C'est un
message clair et ciblé qu'a délivré le président Bouteflika à l'ouverture de la
traditionnelle réunion gouvernement-walis. Si le «check-up« sur l'état de la
Nation attendra peut-être la fin de l'année, le président Bouteflika n'a pas
ménagé sa peine pour décrypter, à sa manière, les jacqueries au sein de l'APN,
du FLN et même au sein du gouvernement, sur fond de guerre préélectorale.

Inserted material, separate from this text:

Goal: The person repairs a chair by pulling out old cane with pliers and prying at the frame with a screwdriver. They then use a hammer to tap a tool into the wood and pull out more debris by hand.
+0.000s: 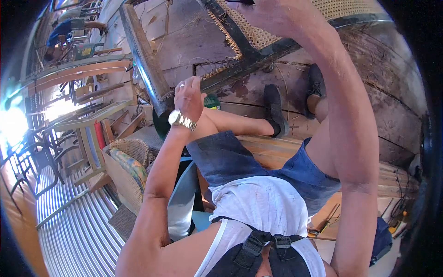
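Observation:
A dark wooden frame (263, 56) lies across the upper middle, with woven cane (272, 36) in it and frayed cane strands along its inner edge. My left hand (188, 98), with a ring and a metal watch, is closed on the near corner of the frame. At the top edge my right hand (270, 16) is over the cane, its fingers bent round a small dark thing that is partly cut off by the view. What that thing is cannot be made out.
Planks (230, 94) with scattered strands lie below the frame. My shoes (273, 104) rest there. At the left are chair frames (90, 143), a cane panel (122, 173) and corrugated metal (78, 221). Tools (325, 224) lie at the lower right. Another person (62, 34) is far off at the upper left.

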`<state>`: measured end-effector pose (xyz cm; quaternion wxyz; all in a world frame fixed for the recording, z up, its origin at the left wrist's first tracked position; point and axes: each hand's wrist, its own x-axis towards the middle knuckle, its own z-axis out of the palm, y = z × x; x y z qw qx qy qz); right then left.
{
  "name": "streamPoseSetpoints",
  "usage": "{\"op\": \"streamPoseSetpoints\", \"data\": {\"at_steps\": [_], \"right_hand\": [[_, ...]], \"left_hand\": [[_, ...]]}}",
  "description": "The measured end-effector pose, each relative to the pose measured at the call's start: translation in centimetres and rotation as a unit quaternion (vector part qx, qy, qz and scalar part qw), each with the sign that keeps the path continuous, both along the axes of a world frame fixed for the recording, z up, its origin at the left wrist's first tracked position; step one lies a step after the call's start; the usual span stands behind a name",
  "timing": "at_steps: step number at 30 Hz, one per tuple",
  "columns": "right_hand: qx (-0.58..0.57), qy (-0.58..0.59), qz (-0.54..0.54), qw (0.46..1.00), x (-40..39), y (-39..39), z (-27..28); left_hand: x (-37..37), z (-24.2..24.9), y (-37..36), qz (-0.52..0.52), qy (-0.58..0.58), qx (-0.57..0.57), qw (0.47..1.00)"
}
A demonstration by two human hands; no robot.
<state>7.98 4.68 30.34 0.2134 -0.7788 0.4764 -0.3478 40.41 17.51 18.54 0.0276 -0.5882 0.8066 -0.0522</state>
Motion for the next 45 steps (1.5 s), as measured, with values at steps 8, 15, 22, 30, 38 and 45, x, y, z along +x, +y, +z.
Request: {"op": "streamPoseSetpoints", "data": {"at_steps": [8, 15, 22, 30, 38, 45], "right_hand": [[-0.024, -0.026, -0.001, 0.999, 0.4, -0.5, -0.6], [-0.02, 0.001, 0.004, 1.0, 1.5, -0.5, -1.3], [-0.011, 0.015, -0.006, 1.0, 1.1, -0.9, -1.3], [-0.019, 0.009, -0.003, 1.0, 1.1, -0.7, -0.6], [0.049, -0.005, 0.024, 0.999, 1.0, 0.3, 0.2], [0.014, 0.01, 0.016, 1.0, 1.6, -0.2, -0.4]], "left_hand": [[-4.3, 3.3, 5.3, 0.016, 0.098, 0.273, 0.957], [0.5, 3.1, 1.3, 0.036, 0.094, 0.019, 0.995], [1.6, 1.8, -1.5, 0.128, -0.036, 0.121, 0.984], [2.1, -0.1, 1.1, 0.027, -0.008, -0.023, 0.999], [1.8, -1.2, 2.3, 0.035, 0.009, -0.082, 0.996], [0.5, 0.2, 3.7, 0.075, 0.1, 0.024, 0.992]]}}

Pourtant, la réponse du chef de l'Etat à ces crises internes, à ces passes
d'armes entre cercles proches du pouvoir et au sein même du gouvernement, à
quatre mois de la prochaine élection présidentielle, semble surréelle, et
replonge le landerneau politique algérien dans les années 1970, au plus fort
des fantasmes de l'idéologie du parti unique, ceux de l«'ennemi
extérieur et de la main étrangère», qui sont derrière les tentatives de
déstabilisation du pays. Sinon, comment interpréter le fait que le président
Bouteflika accuse «des cercles de prédateurs» et «des cellules dormantes», qui
ciblent «la stabilité de notre pays» et s'acharnent à attenter à sa crédibilité
?» Le chef de l'Etat, qui dénonce «les manoeuvres
politiciennes que nous observons à l'approche de chaque échéance cruciale pour
le peuple algérien«, verrouille sa cible et pointe du doigt des «aventuriers
politiques« à un moment où le parti unique, porte-étendard d'un probable 5ème
mandat, est secoué par des crises successives, et prend à témoin les chefs de
l'exécutif des wilayas en leur confiant la mission importante de rester
vigilants et «de vous attacher à permettre au peuple d'exercer sa souveraineté
et de poursuivre son œuvre«. L'échéance du mois d'avril prochain est
clairement énoncée, et les walis doivent se préparer à bien organiser cette
étape dont l'enjeu est «plus grand» que «la succession des responsables et des
personnes». L'allusion au récent charivari à l'APN et au FLN, ainsi que les
départs mouvementés de leurs responsables, est claire. Le président Bouteflika
recadre en fait le débat, expliquant que le départ d'Ould
Abbès ou de Bouhadja,
remplacés par une seule personne, n'est pas «un enjeu» du présent et de
l'avenir. Les changements controversés au sein de l'APN et du FLN ont donc bien
reçu la caution du président, et que la prochaine élection présidentielle ne
devrait pas réserver de trop grandes surprises. Bien plus, les cercles et
milieux politiques qui pensent autrement ne trouvent pas grâce aux yeux du
président Bouteflika, qui prévient l'opinion publique contre cette menace, ces
«aventuriers«, qui «dissimulent les faucilles du massacre, qu'ils n'hésiteront
pas à utiliser pour faire basculer le pays dans l'inconnu». Décodée,
l'intervention du président Bouteflika, qui ne s'est pas départi de sa réserve
durant la crise à l'APN, puis au sein du FLN, ensuite face aux appels
insistants de la société civile et les partis d'opposition contre le 5ème
mandat, est une offensive grandeur nature contre tous les milieux, politiques
et autres, qui se sont positionnés contre une probable candidature à un dernier
mandat. L'enjeu de la prochaine élection présidentielle est bien là, épais et
tangible.
Prenant de
court ses adversaires politiques, le président Bouteflika montre ainsi qu'il
reste autant le chef de l'Etat avec ses prérogatives, qui lui confèrent des
missions importantes comme la relance du développement social et économique des
territoires, la sécurité et la prospérité des Algériens, qu'un potentiel
candidat, en parfaite harmonie avec la Constitution, à sa propre succession.